> **REQUIRED ACTION**
Your answer must be the full listing, reproduced exactly.

========================

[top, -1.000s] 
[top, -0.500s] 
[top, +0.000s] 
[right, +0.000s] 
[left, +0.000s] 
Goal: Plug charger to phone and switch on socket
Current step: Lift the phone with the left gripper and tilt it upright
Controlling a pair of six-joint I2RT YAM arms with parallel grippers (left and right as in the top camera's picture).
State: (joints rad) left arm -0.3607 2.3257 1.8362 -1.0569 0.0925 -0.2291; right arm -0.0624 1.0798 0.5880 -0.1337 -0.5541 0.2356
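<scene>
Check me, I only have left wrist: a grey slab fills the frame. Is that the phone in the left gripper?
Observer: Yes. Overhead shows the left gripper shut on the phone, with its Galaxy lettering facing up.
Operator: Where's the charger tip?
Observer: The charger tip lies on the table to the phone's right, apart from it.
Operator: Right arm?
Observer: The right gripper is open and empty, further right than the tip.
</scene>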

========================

> **TASK RESULT**
[top, -1.000s] 
[top, -0.500s] 
[top, +0.000s] 
[right, +0.000s] 
[left, +0.000s] 
Goal: Plug charger to phone and switch on socket
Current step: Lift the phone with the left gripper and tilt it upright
Controlling a pair of six-joint I2RT YAM arms with parallel grippers (left and right as in the top camera's picture).
State: (joints rad) left arm -0.3607 2.3257 1.8362 -1.0569 0.0925 -0.2291; right arm -0.0624 1.0798 0.5880 -0.1337 -0.5541 0.2356
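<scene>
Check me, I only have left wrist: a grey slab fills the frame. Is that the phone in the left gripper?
Observer: Yes. Overhead shows the left gripper shut on the phone, with its Galaxy lettering facing up.
Operator: Where's the charger tip?
Observer: The charger tip lies on the table to the phone's right, apart from it.
Operator: Right arm?
Observer: The right gripper is open and empty, further right than the tip.
</scene>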

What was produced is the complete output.